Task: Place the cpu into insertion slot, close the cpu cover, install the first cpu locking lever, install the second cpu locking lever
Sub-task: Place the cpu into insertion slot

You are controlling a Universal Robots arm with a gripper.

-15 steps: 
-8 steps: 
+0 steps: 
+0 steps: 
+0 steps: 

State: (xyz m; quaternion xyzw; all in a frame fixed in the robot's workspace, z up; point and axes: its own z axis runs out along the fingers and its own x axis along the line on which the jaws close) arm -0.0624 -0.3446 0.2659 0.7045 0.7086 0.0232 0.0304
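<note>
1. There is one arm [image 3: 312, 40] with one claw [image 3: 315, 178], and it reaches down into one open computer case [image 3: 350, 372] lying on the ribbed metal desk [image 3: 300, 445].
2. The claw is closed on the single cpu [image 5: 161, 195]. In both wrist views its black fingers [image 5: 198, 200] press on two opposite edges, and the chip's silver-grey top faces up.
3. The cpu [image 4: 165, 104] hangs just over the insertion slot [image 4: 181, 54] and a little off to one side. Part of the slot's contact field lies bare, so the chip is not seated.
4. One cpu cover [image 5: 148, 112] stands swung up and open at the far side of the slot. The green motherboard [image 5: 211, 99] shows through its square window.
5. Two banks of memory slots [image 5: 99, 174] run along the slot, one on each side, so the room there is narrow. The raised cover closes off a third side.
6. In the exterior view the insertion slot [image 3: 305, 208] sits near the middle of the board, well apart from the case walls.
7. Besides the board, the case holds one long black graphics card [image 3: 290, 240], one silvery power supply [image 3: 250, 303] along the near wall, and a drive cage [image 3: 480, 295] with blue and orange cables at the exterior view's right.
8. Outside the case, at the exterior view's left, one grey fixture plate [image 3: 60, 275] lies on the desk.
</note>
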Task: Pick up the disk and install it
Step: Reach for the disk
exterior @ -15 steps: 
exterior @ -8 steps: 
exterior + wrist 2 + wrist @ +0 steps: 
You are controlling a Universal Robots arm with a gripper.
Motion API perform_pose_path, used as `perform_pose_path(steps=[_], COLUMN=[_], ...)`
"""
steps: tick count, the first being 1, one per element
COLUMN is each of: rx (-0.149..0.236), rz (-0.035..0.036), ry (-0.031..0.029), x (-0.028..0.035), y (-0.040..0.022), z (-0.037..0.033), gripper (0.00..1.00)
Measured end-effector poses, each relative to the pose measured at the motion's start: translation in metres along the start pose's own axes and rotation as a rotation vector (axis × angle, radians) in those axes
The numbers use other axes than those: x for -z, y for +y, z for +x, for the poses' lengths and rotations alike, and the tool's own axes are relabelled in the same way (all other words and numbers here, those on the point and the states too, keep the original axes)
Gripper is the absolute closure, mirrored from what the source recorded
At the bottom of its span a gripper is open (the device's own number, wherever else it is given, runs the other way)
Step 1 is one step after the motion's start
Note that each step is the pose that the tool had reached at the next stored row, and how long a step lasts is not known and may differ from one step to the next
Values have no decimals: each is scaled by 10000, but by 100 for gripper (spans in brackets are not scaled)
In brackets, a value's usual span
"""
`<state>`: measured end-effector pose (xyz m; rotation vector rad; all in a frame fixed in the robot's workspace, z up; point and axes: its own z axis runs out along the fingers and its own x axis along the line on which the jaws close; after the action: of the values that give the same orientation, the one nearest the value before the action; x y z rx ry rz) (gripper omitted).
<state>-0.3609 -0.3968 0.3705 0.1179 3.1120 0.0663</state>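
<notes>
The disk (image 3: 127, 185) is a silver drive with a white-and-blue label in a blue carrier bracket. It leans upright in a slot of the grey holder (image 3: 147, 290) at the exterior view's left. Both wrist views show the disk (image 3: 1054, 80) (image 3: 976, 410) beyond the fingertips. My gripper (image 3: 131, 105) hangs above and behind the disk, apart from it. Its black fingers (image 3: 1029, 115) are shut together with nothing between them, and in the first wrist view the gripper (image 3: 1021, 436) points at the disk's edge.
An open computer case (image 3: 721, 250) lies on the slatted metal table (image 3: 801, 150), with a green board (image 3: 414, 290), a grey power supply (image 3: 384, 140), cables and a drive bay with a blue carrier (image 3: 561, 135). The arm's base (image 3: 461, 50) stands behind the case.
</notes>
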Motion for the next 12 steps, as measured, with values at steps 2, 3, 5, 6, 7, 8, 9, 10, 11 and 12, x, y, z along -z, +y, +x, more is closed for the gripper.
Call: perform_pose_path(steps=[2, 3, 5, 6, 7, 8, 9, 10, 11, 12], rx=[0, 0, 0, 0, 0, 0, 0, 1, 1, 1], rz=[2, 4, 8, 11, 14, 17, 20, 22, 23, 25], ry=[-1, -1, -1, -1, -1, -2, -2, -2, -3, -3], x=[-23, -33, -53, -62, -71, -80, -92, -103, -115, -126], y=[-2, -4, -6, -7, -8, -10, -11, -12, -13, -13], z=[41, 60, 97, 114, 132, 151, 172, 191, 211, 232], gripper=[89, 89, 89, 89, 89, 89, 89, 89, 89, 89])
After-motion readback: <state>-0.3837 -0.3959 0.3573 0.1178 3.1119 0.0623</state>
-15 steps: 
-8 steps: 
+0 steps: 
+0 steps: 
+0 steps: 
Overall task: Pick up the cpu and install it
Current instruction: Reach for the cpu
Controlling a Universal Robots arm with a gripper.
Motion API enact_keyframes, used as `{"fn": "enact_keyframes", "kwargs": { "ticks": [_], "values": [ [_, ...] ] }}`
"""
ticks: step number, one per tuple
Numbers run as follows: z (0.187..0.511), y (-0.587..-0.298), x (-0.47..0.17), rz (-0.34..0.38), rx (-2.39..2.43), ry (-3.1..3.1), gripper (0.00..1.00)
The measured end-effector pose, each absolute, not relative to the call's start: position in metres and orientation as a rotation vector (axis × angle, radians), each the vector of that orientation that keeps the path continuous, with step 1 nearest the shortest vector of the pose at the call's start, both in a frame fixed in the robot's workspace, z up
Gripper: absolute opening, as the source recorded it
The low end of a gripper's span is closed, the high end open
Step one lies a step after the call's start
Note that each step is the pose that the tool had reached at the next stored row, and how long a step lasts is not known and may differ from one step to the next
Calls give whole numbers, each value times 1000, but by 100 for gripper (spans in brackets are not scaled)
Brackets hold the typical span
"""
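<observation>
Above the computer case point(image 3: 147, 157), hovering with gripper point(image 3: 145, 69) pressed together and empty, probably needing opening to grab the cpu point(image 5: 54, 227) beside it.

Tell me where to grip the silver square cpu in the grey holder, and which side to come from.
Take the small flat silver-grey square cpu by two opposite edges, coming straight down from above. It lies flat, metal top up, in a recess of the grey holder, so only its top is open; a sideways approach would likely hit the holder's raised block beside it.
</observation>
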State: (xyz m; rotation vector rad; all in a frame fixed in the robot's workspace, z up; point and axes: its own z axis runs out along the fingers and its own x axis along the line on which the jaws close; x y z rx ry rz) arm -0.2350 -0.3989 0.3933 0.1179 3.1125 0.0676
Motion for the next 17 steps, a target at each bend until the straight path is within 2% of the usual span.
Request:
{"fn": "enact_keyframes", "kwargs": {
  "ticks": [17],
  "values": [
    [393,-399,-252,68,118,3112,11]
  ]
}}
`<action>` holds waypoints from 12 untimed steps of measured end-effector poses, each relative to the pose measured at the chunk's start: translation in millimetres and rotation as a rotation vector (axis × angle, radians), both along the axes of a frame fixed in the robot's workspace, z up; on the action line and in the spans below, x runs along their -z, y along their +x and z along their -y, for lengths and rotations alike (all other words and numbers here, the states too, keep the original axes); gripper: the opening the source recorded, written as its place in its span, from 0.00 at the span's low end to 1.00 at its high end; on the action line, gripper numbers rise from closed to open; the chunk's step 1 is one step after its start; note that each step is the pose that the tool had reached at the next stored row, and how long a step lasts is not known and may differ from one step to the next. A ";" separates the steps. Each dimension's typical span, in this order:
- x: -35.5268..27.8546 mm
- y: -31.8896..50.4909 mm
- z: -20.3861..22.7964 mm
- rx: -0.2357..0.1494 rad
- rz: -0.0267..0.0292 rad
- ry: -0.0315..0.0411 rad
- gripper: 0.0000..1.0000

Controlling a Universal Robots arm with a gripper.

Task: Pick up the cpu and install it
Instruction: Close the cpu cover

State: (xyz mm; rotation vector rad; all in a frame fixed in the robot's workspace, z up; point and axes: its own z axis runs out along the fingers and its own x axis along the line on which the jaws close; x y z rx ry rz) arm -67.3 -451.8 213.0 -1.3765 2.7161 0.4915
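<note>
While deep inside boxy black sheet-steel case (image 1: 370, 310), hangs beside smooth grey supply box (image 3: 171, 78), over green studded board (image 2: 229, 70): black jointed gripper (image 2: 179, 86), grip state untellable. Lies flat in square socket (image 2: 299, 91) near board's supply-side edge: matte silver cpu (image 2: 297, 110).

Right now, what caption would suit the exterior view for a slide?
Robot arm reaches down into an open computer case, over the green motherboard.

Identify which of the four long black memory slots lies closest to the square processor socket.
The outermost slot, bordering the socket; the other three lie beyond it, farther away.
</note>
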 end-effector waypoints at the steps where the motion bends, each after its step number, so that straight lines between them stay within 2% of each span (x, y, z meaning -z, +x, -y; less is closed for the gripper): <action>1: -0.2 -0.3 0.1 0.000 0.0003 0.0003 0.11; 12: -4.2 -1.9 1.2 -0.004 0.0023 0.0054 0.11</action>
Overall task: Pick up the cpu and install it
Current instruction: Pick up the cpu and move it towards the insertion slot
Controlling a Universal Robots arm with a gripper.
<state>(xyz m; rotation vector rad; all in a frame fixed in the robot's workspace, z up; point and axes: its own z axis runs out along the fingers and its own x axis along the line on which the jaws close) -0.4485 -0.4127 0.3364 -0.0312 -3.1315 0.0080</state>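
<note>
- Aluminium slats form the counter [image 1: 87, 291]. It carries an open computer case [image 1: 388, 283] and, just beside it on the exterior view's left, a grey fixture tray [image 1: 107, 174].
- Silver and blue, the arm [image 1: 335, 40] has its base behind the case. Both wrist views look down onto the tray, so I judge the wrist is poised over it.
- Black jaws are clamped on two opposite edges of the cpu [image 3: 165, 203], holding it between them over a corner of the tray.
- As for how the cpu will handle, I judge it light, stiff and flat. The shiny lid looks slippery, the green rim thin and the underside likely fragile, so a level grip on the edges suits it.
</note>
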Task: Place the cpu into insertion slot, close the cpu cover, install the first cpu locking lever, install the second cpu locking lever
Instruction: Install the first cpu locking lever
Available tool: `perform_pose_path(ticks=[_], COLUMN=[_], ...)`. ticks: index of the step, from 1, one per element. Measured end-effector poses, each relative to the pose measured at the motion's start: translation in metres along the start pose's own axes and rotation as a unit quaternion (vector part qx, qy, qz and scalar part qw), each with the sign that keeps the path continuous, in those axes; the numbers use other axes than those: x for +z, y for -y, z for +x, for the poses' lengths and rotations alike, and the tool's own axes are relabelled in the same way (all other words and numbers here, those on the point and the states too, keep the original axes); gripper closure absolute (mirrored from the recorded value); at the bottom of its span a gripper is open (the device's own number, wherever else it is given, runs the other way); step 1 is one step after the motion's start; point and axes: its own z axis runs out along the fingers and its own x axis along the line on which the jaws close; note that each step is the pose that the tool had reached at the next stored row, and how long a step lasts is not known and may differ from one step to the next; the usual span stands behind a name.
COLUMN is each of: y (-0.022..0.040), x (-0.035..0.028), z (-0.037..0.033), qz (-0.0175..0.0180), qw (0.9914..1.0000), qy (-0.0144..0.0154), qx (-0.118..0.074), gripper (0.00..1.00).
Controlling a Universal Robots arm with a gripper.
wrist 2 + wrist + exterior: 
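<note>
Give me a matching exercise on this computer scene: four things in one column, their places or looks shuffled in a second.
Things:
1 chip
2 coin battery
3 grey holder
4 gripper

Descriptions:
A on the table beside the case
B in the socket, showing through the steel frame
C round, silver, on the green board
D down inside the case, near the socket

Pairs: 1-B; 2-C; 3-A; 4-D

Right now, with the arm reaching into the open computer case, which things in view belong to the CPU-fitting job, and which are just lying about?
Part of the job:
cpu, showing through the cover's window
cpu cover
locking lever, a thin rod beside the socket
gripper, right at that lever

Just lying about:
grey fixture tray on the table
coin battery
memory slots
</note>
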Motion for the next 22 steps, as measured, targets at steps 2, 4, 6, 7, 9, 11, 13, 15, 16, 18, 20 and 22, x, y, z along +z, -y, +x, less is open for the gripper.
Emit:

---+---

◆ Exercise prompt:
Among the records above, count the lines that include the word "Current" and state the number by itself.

◆ Your solution:
2